Rights must be religiously respected wherever they exist, and it is the duty of the public authority to prevent and to punish injury, and to protect every one in the possession of his own. Still, when there is question of defending the rights of individuals, the poor and badly off have a claim to especial consideration. The richer class have many ways of shielding themselves, and stand less in need of help from the State; whereas the mass of the poor have no resources of their own to fall back upon, and must chiefly depend upon the assistance of the State. And it is for this reason that wage-earners, since they mostly belong in the mass of the needy, should be specially cared for and protected by the government...
Let the working man and the employer make free agreements, and in particular let them agree freely as to the wages; nevertheless, there underlies a dictate of natural justice more imperious and ancient than any bargain between man and man, namely, that wages ought not to be insufficient to support a frugal and well-behaved wage-earner. If through necessity or fear of a worse evil the workman accept harder conditions because an employer or contractor will afford him no better, he is made the victim of force and injustice. In these and similar questions, however - such as, for example, the hours of labor in different trades, the sanitary precautions to be observed in factories and workshops, etc. - in order to supersede undue interference on the part of the State, especially as circumstances, times, and localities differ so widely, it is advisable that recourse be had to societies or boards such as We shall mention presently, or to some other mode of safeguarding the interests of the wage-earners; the State being appealed to, should circumstances require, for its sanction and protection...

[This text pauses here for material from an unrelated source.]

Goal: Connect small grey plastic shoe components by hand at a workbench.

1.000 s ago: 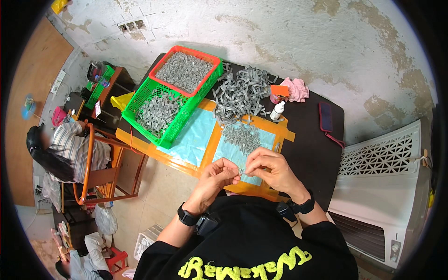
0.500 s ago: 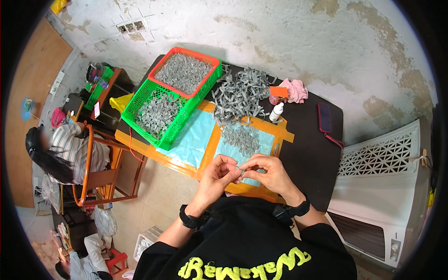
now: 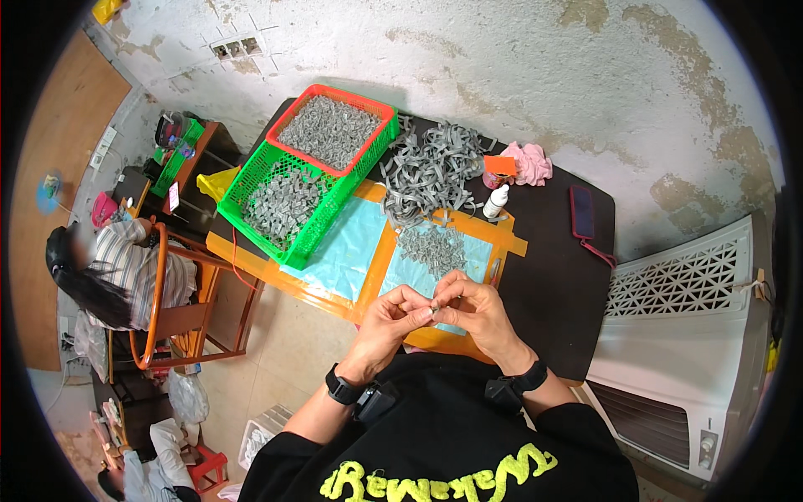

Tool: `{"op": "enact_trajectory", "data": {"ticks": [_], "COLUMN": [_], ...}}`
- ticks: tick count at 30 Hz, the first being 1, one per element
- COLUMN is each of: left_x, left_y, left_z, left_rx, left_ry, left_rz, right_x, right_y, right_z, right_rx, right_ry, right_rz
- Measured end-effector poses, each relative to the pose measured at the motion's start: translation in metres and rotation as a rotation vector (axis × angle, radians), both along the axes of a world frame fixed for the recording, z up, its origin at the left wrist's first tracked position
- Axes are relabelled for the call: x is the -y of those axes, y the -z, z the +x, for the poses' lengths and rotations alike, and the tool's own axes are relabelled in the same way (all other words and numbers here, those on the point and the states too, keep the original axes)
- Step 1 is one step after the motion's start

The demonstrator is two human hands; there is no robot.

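Peeling plaster walls surround a dark table [image 3: 552, 276]; both hands' grips [image 3: 393, 314] [image 3: 473, 305] pinch one small grey piece [image 3: 433, 310].

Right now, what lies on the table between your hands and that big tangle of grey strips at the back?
In the head view, a small heap of grey metal pieces lies on the light-blue mat, between the hands and the tangle of grey strips.

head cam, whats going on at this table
A person sits at a dark table, both hands together over its near edge. The left hand and right hand pinch one small grey piece between their fingertips. Just beyond lies a small pile of grey pieces on a light blue mat, and further back a loose heap of grey strips. A green basket and a red basket hold more grey pieces. Another person sits to the left on an orange chair.
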State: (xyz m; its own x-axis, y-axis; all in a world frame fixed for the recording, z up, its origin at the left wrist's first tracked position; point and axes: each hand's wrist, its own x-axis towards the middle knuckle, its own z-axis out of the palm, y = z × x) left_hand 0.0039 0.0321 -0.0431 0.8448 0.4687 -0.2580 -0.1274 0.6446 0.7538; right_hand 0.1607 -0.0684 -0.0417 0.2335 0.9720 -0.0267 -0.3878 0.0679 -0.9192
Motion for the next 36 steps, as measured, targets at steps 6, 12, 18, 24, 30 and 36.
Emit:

The most important of all are workingmen's unions, for these virtually include all the rest. History attests what excellent results were brought about by the artificers' guilds of olden times. They were the means of affording not only many advantages to the workmen, but in no small degree of promoting the advancement of art, as numerous monuments remain to bear witness. Such unions should be suited to the requirements of this our age - an age of wider education, of different habits, and of far more numerous requirements in daily life. It is gratifying to know that there are actually in existence not a few associations of this nature, consisting either of workmen alone, or of workmen and employers together, but it were greatly to be desired that they should become more numerous and more efficient. We have spoken of them more than once, yet it will be well to explain here how notably they are needed, to show that they exist of their own right, and what should be their organization and their mode of action.